Where the boys really wanted to be was their classroom at San Francisco Unified’s Clarendon Elementary, where their teacher is said to be fantastic. But their parents said the school sent the whole class home to quarantine Thursday after someone tested positive for COVID-19, even with no sign of illness.

Viviane Safrin’s son Levi, 8, plays on the couch while at home on Sept. 3, 2021, in San Francisco, Calif. (Dai Sugano/Bay Area News Group) 

Similar tales are surfacing around the Bay Area and throughout the state this fall as the virus’s highly contagious delta variant complicates California’s return to school after a year of subpar online “distance learning.” Parents complain schools are needlessly quarantining healthy kids and compounding their educational and emotional harm from the pandemic.

“My child has been crying all afternoon because all he wants to do is go to school, and now we’re in an educational desert because the teacher is not allowed to pivot to distance learning,” Safrin said Thursday after getting the news. “The level of learning loss will continue, and for what? This is not what the science tells us is necessary.”

Parents who spent the spring battling public school boards in a state that trailed the country in returning kids to classrooms fear California is falling back on its promise to keep them there this fall. And despite the shortcomings of distance learning, which the state canceled over the summer, they say there’s no clear fallback for kids who have to quarantine at home.

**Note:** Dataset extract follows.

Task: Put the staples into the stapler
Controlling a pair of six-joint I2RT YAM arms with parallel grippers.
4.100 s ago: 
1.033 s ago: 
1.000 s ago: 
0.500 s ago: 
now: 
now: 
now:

“There’s no Plan B, no distance learning provision,” Lee said.

California Department of Public Health school guidance calls for a 10-day quarantine of unvaccinated “close contacts” of a person who tests positive for COVID-19 if they were within 6 feet for at least 15 minutes over a 24-hour period. The unvaccinated include kids younger than 12 who are too young for the shots.

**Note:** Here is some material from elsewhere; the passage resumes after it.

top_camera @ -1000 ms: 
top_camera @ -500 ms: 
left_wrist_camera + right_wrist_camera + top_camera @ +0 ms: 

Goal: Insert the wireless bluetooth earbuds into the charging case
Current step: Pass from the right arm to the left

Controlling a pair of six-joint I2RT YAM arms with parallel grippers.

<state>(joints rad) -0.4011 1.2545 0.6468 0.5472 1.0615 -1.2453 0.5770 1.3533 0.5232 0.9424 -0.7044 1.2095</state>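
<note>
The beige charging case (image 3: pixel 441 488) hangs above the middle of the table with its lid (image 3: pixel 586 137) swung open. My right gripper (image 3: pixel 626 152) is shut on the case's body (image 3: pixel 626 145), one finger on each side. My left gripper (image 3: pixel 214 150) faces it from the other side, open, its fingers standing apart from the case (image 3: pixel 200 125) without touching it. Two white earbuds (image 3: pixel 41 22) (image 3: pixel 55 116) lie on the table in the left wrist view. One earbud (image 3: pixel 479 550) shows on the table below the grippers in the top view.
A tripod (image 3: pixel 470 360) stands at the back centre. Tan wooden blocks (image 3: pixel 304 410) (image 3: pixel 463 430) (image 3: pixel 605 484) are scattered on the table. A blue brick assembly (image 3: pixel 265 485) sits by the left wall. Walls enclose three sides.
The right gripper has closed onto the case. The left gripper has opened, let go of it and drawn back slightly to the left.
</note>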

Viviane Safrin’s son Levi, 8, reads a Harry Potter book while at home on Sept. 3, 2021, in San Francisco, Calif. (Dai Sugano/Bay Area News Group) 

An exposed child can return to school after 10 days if they remain free of symptoms, or after seven days following a negative test result taken five days into the quarantine.

But the rules also allow that if the infected and exposed had both worn face masks, the exposed student may continue coming to class in a “modified quarantine” without sports and other extracurricular activities if tests taken twice weekly remain negative.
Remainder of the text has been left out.